Although down from February’s level, issuance in Australian credit markets was consistent with previous years at AUD 4.85 billion with about AUD 90 million across three non-financials (Incitec Pivot, ConnectEast and Stockland) and the remainder across six financials (Suncorp, Rabo, IAG, ICBC and Macquarie). Year-to-date issuance is slightly higher than previous years at close to AUD 20.6 billion. Securitised markets provided more supply with AUD 3.5 billion of new issuance across three RMBS issues (Columbus, Liberty and Resimac) and two ABS issues (Smart Trust and Flexigroup).

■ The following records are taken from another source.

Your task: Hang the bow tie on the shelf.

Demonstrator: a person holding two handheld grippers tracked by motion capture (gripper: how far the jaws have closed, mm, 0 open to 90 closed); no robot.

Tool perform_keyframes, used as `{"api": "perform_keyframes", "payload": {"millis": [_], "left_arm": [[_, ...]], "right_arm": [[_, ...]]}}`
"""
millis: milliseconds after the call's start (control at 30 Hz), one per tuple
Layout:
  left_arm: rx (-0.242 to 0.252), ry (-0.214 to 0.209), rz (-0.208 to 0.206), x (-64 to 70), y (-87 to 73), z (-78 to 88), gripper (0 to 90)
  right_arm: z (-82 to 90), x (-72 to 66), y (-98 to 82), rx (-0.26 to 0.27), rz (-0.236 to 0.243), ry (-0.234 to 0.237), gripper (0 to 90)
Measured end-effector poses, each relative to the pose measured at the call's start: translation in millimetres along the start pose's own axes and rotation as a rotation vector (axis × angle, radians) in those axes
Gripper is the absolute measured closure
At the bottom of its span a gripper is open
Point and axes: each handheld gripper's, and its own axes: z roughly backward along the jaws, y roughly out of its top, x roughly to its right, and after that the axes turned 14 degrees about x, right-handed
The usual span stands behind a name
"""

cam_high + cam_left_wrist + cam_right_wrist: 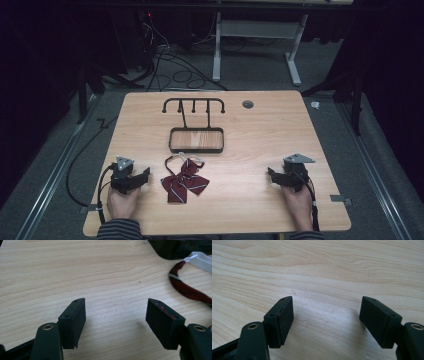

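— Where was the bow tie (184, 181)?
— Flat on the counter (260, 130), off to the right of the left gripper (145, 174)'s jaws, not between them; its strap (186, 288) lay just beyond the right jaw.
— And those jaws?
— Spread wide, holding nothing.
— The right gripper (270, 174)?
— Well apart from the tie, jaws released over bare wood.
— Anything beyond?
— A black rack (194, 125).

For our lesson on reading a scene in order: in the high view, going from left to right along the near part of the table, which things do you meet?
left gripper → dark red striped bow tie → right gripper. Both grippers rest on the table with jaws open and empty.
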Motion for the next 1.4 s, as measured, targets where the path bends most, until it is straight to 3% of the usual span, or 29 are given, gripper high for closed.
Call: {"api": "perform_keyframes", "payload": {"millis": [367,433,533,833,967,1200,1400], "left_arm": [[-0.002,-0.060,-0.006,12.2,9.1,3.5,39.0],[0.007,-0.092,-0.003,17.5,14.7,2.9,38.9],[0.010,-0.105,-0.003,21.1,17.7,1.6,39.0],[-0.021,-0.162,-0.025,37.5,30.7,-13.8,42.3],[-0.032,-0.176,-0.030,43.0,34.1,-23.6,45.8],[-0.067,-0.154,-0.024,47.4,35.7,-41.3,51.9],[-0.089,-0.159,-0.018,47.7,33.5,-49.3,63.8]], "right_arm": [[0.0,0.0,0.0,0.000,0.000,0.000,28.5],[0.0,0.0,0.0,0.000,0.000,0.000,28.5],[0.0,0.0,0.0,0.000,0.000,0.000,28.5],[0.0,0.1,0.0,0.000,0.002,0.001,28.5],[0.0,0.0,0.0,0.000,0.000,0.000,28.5],[0.0,0.1,0.0,0.000,0.000,0.001,28.4],[0.0,0.1,0.0,0.000,0.000,0.001,28.4]]}}
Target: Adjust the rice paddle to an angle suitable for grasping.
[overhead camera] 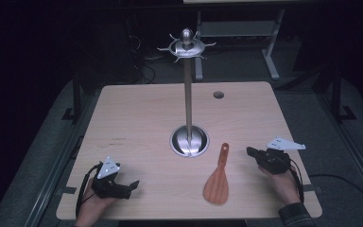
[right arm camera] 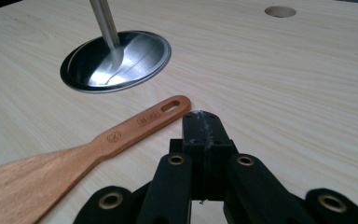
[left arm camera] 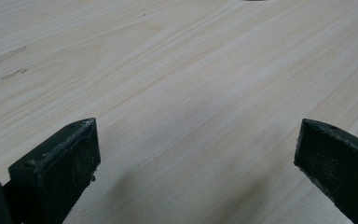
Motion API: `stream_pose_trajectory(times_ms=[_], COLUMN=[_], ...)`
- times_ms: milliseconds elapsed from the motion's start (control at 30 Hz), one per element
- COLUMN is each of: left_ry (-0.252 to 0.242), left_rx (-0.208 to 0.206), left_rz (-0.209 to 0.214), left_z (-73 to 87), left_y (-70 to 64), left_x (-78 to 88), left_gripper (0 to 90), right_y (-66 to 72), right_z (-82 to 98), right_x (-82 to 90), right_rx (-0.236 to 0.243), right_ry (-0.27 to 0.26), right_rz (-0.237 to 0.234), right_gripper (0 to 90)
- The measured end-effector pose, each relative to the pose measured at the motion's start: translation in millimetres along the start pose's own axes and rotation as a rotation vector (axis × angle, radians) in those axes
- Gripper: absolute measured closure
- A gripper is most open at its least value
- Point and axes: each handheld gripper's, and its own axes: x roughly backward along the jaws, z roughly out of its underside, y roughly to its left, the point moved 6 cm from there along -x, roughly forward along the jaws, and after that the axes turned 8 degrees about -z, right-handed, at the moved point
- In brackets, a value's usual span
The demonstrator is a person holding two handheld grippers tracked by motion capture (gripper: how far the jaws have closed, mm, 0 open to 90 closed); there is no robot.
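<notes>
A wooden spatula (overhead camera: 218,179) lies flat on the table, blade toward the front edge and its slotted handle end (right arm camera: 170,106) pointing at the stand. A steel utensil stand (overhead camera: 188,85) rises from a round base (right arm camera: 116,60) at the table's middle, with a ring of hooks (overhead camera: 187,47) on top. My right gripper (overhead camera: 252,152) rests on the table to the right of the spatula handle; its jaws are pressed together, shut on nothing (right arm camera: 202,122). My left gripper (overhead camera: 131,186) rests near the front left, jaws wide apart over bare wood (left arm camera: 198,154).
The light wooden table (overhead camera: 137,113) has a round cable hole (overhead camera: 218,94) at the back right. Dark floor and metal frame legs surround the table. A hand holds each gripper near the front edge.
</notes>
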Motion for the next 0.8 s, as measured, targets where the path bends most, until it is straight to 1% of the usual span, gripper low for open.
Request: stream_pose_trajectory(times_ms=[67, 100, 200, 233, 300, 433, 467, 533, 633, 667, 800], left_ry=[0.001, 0.007, 0.004, 0.004, 0.002, 0.005, 0.007, 0.006, 0.006, 0.007, 0.003], left_rx=[0.0, -0.009, -0.005, -0.006, 0.01, 0.009, 0.004, -0.001, 0.002, 0.0, 0.0], left_rz=[0.001, 0.0, 0.0, 0.001, 0.004, 0.003, 0.003, 0.002, 0.002, 0.002, 0.002], left_z=[0.1, 0.5, 0.4, 0.4, 0.3, 0.2, 0.2, 0.2, 0.4, 0.4, -0.1], left_y=[0.2, 1.1, 0.7, 0.4, -1.2, -0.8, -0.3, 0.4, 0.2, 0.3, 0.2], left_x=[0.1, 0.4, -0.1, 0.1, 0.1, 0.1, 0.1, -0.2, 0.6, 0.9, 1.3], left_gripper=[0.0, 0.0, 0.0, 0.0, 0.0, 0.0, 0.0, 0.0, 0.0, 0.0, 0.0], right_y=[-0.3, -1.1, -3.5, -4.5, -6.3, -9.9, -12.0, -12.8, -16.1, -16.1, -12.7], right_z=[-1.2, -2.1, -4.9, -6.1, -8.9, -12.2, -12.6, -12.7, -10.8, -10.8, -7.3], right_x=[-0.8, -1.6, -4.9, -6.3, -9.9, -17.1, -20.9, -22.7, -30.8, -30.8, -37.3], right_rx=[-0.003, -0.001, 0.004, 0.005, 0.001, -0.008, -0.01, -0.017, -0.024, -0.024, -0.016], right_ry=[-0.001, 0.0, -0.008, -0.014, -0.026, -0.053, -0.064, -0.071, -0.064, -0.064, -0.031], right_rz=[-0.005, -0.004, 0.004, 0.006, 0.007, 0.002, 0.0, -0.004, -0.007, -0.007, -0.02], right_gripper=[89.5, 89.5, 89.5, 89.5, 89.5, 89.4, 89.4, 89.4, 89.4, 89.4, 89.4])
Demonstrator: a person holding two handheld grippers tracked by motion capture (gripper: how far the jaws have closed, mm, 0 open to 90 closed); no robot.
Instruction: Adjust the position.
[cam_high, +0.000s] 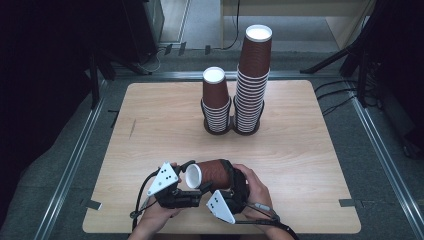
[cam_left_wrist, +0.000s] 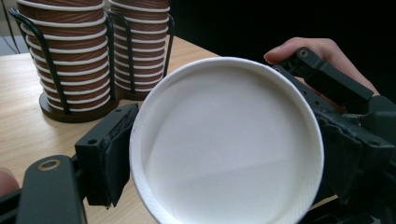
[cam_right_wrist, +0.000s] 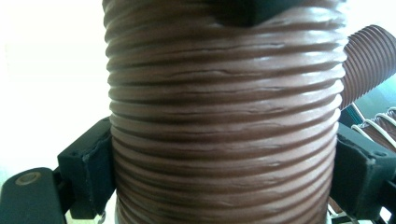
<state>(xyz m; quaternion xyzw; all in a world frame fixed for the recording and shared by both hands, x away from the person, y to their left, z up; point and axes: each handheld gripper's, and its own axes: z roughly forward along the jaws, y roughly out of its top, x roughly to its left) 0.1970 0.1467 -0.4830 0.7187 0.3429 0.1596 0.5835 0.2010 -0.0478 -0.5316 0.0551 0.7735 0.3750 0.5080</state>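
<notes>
A brown ribbed paper cup lies on its side in the air near the table's front edge, its white round end turned left. My left gripper has its jaws on either side of that white end, and both pads touch the rim. From the right, my right gripper is shut across the cup's ribbed wall, with a black pad pressed on each flank. In the left gripper view, the right gripper's jaw and a person's fingers sit behind the cup.
Two stacks of upturned brown cups stand in black wire holders at the far middle of the wooden table: a short stack and a taller stack. Dark stands and cables ring the table.
</notes>
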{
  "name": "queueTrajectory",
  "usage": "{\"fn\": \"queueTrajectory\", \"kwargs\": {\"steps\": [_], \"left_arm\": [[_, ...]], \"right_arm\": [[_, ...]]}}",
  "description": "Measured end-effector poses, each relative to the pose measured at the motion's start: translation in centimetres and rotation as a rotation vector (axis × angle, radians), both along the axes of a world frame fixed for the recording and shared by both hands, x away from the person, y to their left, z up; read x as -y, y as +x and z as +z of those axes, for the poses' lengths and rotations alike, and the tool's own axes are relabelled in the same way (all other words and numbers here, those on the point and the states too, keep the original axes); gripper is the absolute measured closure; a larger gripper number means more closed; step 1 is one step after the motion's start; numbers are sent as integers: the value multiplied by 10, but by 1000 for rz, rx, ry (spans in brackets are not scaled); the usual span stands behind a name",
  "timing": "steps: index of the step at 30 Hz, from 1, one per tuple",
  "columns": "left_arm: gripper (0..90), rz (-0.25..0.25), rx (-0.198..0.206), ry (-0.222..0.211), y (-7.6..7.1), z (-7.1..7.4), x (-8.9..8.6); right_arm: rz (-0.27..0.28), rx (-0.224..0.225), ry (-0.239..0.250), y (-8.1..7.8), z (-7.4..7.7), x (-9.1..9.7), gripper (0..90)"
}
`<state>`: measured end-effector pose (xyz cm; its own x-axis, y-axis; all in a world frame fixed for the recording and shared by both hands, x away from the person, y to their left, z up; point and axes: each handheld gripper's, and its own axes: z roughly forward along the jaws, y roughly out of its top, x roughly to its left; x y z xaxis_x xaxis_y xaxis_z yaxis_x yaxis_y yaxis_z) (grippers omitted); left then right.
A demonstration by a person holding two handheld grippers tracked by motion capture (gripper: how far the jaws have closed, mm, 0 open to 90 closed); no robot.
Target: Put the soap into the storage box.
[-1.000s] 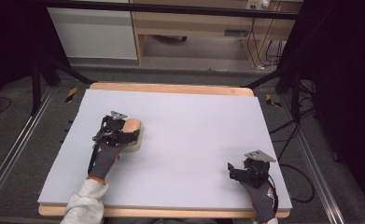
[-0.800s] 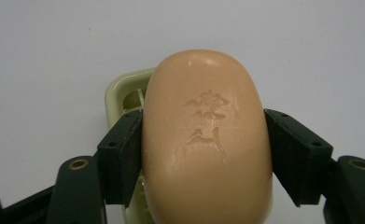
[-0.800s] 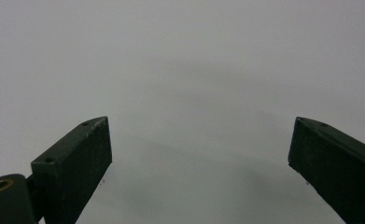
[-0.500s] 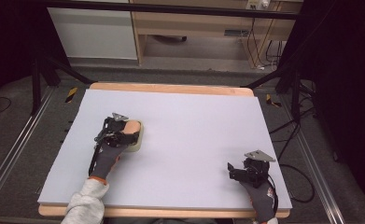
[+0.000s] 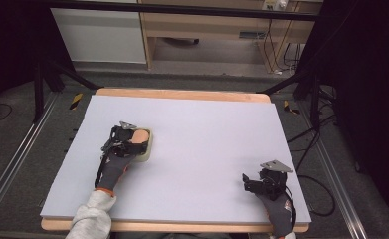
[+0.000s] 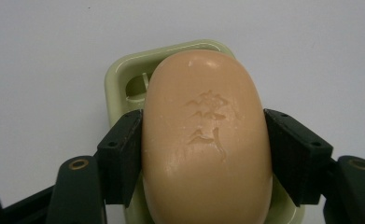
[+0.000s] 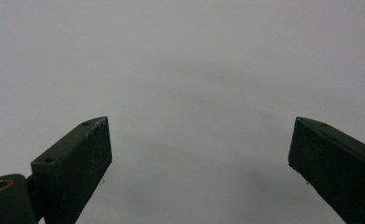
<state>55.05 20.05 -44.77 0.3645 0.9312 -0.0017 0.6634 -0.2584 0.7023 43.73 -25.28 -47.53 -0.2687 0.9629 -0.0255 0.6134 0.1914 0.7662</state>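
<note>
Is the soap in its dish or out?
In: the soap lies over the green dish, with the left gripper shut on its sides.

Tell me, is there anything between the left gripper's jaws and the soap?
No, nothing visible. The left gripper has both jaws pressed directly on the sides of the soap, which sits over the green dish.

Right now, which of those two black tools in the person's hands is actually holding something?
The left tool. Its jaws press on both sides of an orange soap bar over a green soap dish. The right tool is open above the bare table.
</note>
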Motion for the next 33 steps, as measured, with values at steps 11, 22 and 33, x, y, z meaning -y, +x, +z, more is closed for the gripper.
{"fn": "queueTrajectory", "kwargs": {"steps": [11, 22, 33], "left_arm": [[315, -4, -6, 2, 1, -3, 0], [311, -15, -9, 5, 1, -3, 0], [300, -13, 37, -26, -7, 11, -5]], "right_arm": [[1, 0, -1, 0, 0, 0, 64], [5, 4, -5, 0, 0, 0, 63], [2, 5, -3, -1, 1, 1, 63]]}}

Domestic credit spreads remain substantially tighter than the post-financial-crisis wides of 2015. As such, there is room for further widening in an environment where global or economic uncertainty continues to apply pressure: however, underweighting credit at current spreads for any sustained period of time has become more expensive than at the beginning of last year.
Supply has begun to increase domestically after a slow start this year in terms of number of issuers. Domestic non-financial supply is often less abundant and is always uncertain given many Australian investment-grade issuers tend to be lowly geared and so require less debt. In addition, the bank loan market remains attractive for shorter maturities and offshore markets offer competitive pricing for sizable long-term debt issues. Many issuers have also taken advantage of low rates to refinance many of their maturities and the short-term corporate pipeline is thin.
Given the possibility of further weakness of spreads, caution needs to be applied especially when investing in lower-rated credits. Despite the differing performance in terms of ratings, high-yield spreads in the US still appear reasonably tight and in Europe are close to normal but vulnerable to further widening; as such, the extent of compensation for taking exposure to lower-rated credit is less compelling.
Domestic and offshore financials tend to be the most common issuers in the Australian market and can offer value. However, for offshore issuers the attraction is decreased aspects such as the increase in non-domestic issuing programmes and the complexity of the variations in treatment of TLAC (total loss-absorbing capital). Accordingly domestic major banks offer a simpler value proposition due to their liquidity and some of the smaller local approved deposit institutions (ADIs) provide a solid spread with conservative management. On the non-financial side, the lack of supply has resulted in many deals being expensive but stable sectors such as the utilities and quality REITS remain more attractive sectors. Securitised product remains another area of value given solid spreads and in many cases superior credit quality.